Agarrada con su mano izquierda a los hierros del carrito, la madre ni tan siquiera se mueve al recibir los tirones y empujones de su hijo, que cada vez son más fuertes y parecen decididos a romper el imperturbable centro de gravedad que la mantiene estática. Es como si alguien la hubiera rellenado con cemento y bajo sus pies tuviera unos tubos metálicos clavados en tierra, cuyo final se encuentra a muchos metros de allí, en un subsuelo atestado de apestosas ratas y cucarachas.

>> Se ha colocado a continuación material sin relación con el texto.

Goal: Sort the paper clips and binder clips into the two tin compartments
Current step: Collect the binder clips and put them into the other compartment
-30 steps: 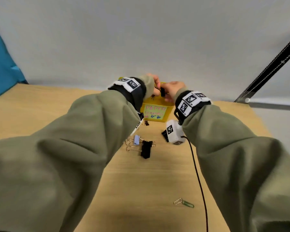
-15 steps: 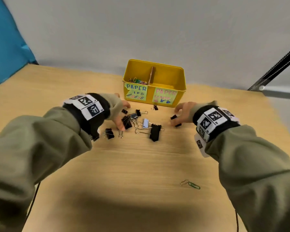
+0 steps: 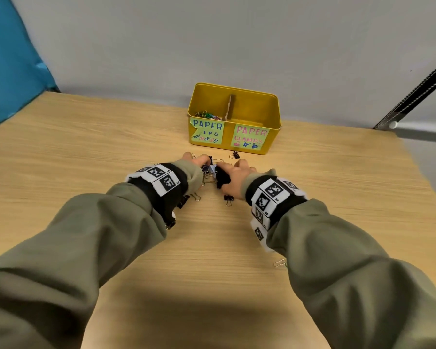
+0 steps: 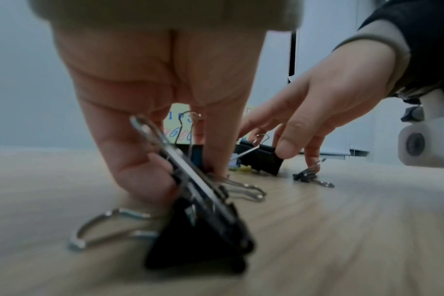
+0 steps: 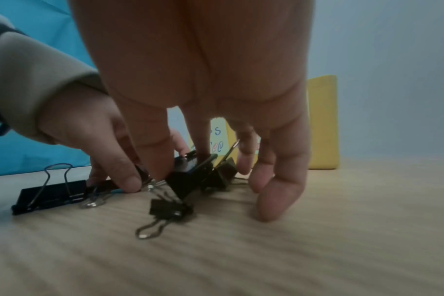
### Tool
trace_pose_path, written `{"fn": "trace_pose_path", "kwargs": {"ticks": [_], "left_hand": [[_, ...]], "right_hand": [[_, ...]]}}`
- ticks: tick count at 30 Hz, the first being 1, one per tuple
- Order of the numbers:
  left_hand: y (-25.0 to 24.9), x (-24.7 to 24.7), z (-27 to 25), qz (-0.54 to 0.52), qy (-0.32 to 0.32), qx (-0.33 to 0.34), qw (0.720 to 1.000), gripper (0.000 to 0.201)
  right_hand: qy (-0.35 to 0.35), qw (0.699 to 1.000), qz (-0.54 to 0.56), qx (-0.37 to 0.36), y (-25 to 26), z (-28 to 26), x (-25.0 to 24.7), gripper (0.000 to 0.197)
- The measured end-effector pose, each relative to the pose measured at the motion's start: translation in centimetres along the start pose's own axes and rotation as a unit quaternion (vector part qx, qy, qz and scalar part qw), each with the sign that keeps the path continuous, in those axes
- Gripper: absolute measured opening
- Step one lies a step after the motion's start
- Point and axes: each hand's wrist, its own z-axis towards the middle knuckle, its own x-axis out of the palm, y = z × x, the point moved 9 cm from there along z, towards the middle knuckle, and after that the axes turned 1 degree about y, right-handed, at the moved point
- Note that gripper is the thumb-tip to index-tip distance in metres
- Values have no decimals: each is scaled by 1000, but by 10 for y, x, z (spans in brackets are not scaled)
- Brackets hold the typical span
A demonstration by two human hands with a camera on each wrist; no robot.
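A yellow tin (image 3: 267,114) stands at the table's far side with a divider; coloured paper clips (image 3: 207,114) lie in its left compartment. Its labels read "PAPER CLIPS" and "PAPER CLAMPS". Several black binder clips lie in a heap just in front of it. My left hand (image 3: 196,161) reaches into the heap and pinches a small black binder clip (image 4: 196,155). My right hand (image 3: 237,172) grips a large black binder clip (image 3: 223,177) between thumb and fingers (image 4: 287,150). Another large binder clip (image 4: 198,230) lies under my left wrist.
A small binder clip (image 3: 228,199) lies by my right wrist and another (image 3: 235,154) sits against the tin's front. A loose paper clip (image 3: 280,263) lies near my right sleeve. A blue cloth (image 3: 10,59) hangs at the far left. The wooden table (image 3: 86,147) ends at a grey wall.
Both hands came down from the tin to the table. From apart on either side of the heap they have closed in on it and taken hold of clips.
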Motion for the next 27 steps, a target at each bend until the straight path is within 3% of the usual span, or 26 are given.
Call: {"fn": "trace_pose_path", "kwargs": {"ticks": [5, 9, 17, 19, 22, 27], "left_hand": [[-2, 4, -1, -7, 9, 15, 1000, 56], [-2, 0, -5, 4, 5, 18, 1000, 44], [11, -17, -15, -34, -5, 12, 999, 48], [7, -23, -19, -86, -1, 15, 996, 47], [-9, -40, -26, -135, -11, 59, 989, 43], [-56, -94, -37, -244, -87, 192, 947, 41]], "right_hand": [[-15, 1000, 3, 7, 5, 2, 3, 89], [-28, 996, 85, 22, 4, 6, 4, 70], [-11, 988, 152, 7, -27, 5, -8, 70], [0, 970, 245, 2, -38, 4, -13, 71], [27, 916, 400, -14, -46, 0, -29, 71], [-48, 819, 568, -67, -51, -5, -102, 62]]}}
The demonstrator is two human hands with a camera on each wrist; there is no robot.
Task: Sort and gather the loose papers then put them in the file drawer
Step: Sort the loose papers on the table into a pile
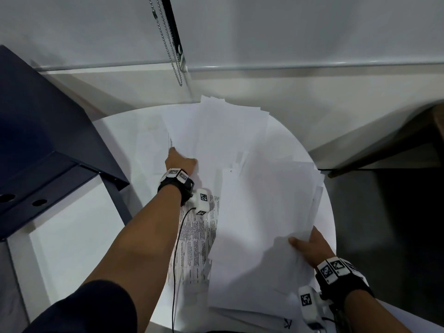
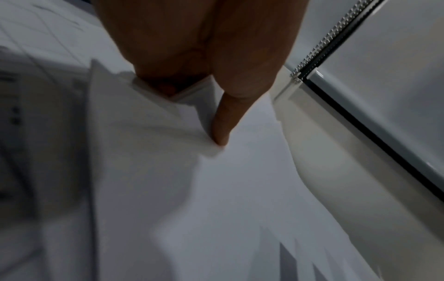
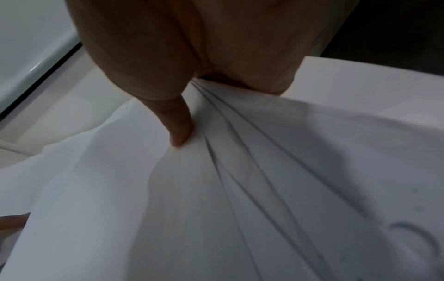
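Observation:
White loose papers [image 1: 230, 140] lie spread over a round white table [image 1: 113, 131]. My left hand [image 1: 180, 159] reaches to the far stack and pinches its near-left corner; the left wrist view shows the thumb [image 2: 223, 121] on top of the sheets [image 2: 149, 133] and the fingers underneath. My right hand [image 1: 310, 246] grips a thick bundle of papers [image 1: 264, 236] at its right edge, lifted off the table. In the right wrist view the thumb [image 3: 179, 125] presses on the creased sheets [image 3: 240, 190]. A printed page [image 1: 199, 236] lies under my left forearm.
A dark blue file cabinet [image 1: 43, 140] stands at the left, with a pale surface [image 1: 60, 236] below it. Blind cords [image 1: 173, 49] hang against the wall behind the table. A dark gap and floor [image 1: 396, 224] lie to the right of the table.

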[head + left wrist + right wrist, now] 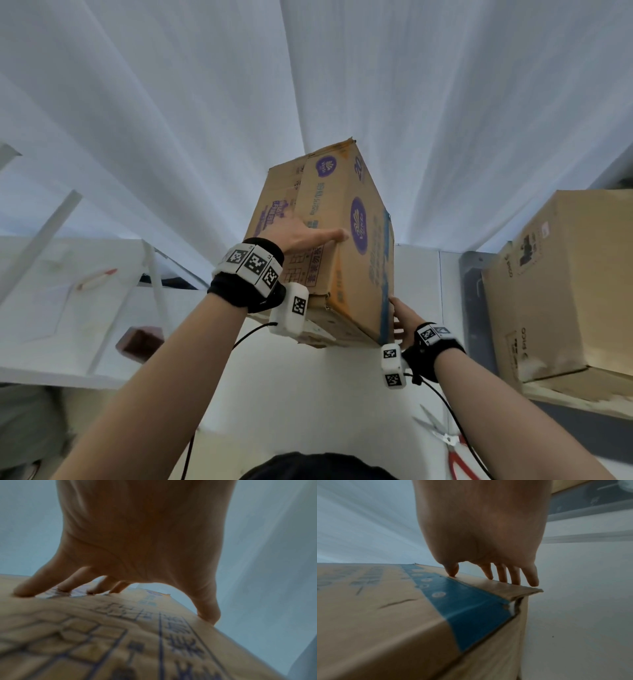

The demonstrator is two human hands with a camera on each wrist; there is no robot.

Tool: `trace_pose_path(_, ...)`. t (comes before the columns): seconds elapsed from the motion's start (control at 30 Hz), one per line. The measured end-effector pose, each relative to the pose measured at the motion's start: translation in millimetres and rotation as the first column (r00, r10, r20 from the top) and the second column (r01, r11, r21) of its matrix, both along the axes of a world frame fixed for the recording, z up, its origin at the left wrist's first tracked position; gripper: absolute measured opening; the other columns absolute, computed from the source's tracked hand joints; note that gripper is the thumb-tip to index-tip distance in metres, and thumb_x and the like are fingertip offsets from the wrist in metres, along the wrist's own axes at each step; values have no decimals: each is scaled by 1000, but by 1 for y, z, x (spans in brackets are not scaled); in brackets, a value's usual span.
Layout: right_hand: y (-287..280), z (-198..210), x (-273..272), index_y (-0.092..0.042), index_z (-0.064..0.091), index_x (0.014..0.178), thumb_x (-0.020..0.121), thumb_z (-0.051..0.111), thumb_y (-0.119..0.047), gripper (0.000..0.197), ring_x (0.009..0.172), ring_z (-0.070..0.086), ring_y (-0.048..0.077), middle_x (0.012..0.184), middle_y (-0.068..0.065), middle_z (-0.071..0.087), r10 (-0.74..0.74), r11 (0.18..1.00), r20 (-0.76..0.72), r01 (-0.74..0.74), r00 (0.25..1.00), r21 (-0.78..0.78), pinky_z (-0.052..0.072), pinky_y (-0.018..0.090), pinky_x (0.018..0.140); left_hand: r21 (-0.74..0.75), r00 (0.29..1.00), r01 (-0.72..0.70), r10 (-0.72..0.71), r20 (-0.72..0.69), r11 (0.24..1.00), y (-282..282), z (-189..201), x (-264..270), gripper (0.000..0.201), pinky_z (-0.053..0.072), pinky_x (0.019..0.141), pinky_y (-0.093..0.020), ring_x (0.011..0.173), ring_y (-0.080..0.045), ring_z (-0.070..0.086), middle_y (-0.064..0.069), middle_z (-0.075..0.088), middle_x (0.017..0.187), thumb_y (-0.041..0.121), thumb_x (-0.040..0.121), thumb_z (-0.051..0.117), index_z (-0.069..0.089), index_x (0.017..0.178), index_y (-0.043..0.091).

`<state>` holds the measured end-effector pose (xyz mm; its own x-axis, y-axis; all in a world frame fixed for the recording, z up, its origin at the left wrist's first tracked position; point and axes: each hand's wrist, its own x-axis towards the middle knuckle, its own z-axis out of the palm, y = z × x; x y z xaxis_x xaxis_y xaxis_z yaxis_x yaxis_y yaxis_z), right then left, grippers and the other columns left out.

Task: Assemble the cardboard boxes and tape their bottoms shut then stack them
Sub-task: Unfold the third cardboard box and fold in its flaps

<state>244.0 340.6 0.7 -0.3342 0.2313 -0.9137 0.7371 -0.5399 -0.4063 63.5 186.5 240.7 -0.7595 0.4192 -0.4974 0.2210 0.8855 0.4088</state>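
Note:
A brown cardboard box (329, 240) with purple print is held up above the white table (308, 394), tilted, one end pointing away from me. My left hand (308, 236) lies on its upper left face, fingers (68, 582) straight and spread, thumb stretched along the near edge. My right hand (400, 322) rests against the lower right end, where a strip of blue tape (387, 274) wraps the corner. In the right wrist view the thumb tip touches the blue tape (462, 601) and the straight fingers (501, 574) lie on the adjoining face of the box (376, 608).
A larger cardboard box (555, 284) stands at the right on flat cardboard. Red-handled scissors (448, 442) lie near the front right. A brown block (140, 342) and a red-tipped pen (96, 278) lie at the left. A white curtain (171, 102) hangs behind.

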Motion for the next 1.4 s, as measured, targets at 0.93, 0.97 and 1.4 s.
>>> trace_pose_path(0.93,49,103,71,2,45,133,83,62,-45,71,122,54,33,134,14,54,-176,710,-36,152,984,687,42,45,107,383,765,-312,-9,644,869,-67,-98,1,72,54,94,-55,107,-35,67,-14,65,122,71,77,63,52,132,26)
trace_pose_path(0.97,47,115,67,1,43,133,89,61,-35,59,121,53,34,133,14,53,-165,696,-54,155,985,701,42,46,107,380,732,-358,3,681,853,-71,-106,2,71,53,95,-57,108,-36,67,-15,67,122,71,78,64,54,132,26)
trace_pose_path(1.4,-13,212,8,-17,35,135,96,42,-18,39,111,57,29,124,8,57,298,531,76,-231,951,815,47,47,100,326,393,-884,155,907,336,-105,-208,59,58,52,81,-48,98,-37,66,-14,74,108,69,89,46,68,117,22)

Mientras ocurre todo esto, la gente, alertada por un llanto y gritos crecientes, ha formado rápidamente un corro alrededor de la madre y el niño. Durante los primeros cinco segundos han sido espectadores dudosos, partícipes silenciosos de la emergencia. A la mayoría de ellos, el niño les causa la misma impresión rompedora que si estuviera pidiendo dinero descalzo en una calle transitada, con la palmita de su mano extendida y los ojos nublados por las lágrimas. Muy pronto, más de un curioso da el primer paso y empieza a tocarle la espalda a la madre al grito de señora, ¿está bien, señora?, mientras un hombre muy fuerte intenta abrir dedo a dedo la mano que está agarrada al carrito. Pero es imposible: la mujer está petrificada y con los ojos abiertos. Resiste cualquier golpe sin que su posición varíe. Es en ese momento cuando una tercera voz empieza a reclamar, entorpecido por una canción de Shakira que suena en el hilo musical, que alguien llame a una ambulancia, porque ha descubierto que del centro de las nalgas de la madre ha empezado a brotar alguna clase de líquido que casi traspasa la gruesa capa de sus tejanos. El líquido no tarda mucho tiempo en deslizarse por las perneras del pantalón y empieza a invadir el suelo. Una mancha de sangre se extiende bajo los pies de la madre mientras la voz en off habla de un paquete de doce latas de San Miguel a cinco euros con diez, y todos los ahí presentes empiezan a asustarse de verdad y una mujer mayor se tapa la boca con las manos mientras emite un sordo Virgen santísima; y entonces aparece de la nada una chica joven, y la chica joven abraza al niño, que ha empezado a gritar de una forma muy aguda al ver toda esa sangre saliendo del ano de su madre petrificada en plena elección de una lechuga baby, y la chica se lo lleva unos metros más allá, corriendo lejos de todo mal, diciéndole al oído que no pasa nada, no pasa nada, no pasa nada.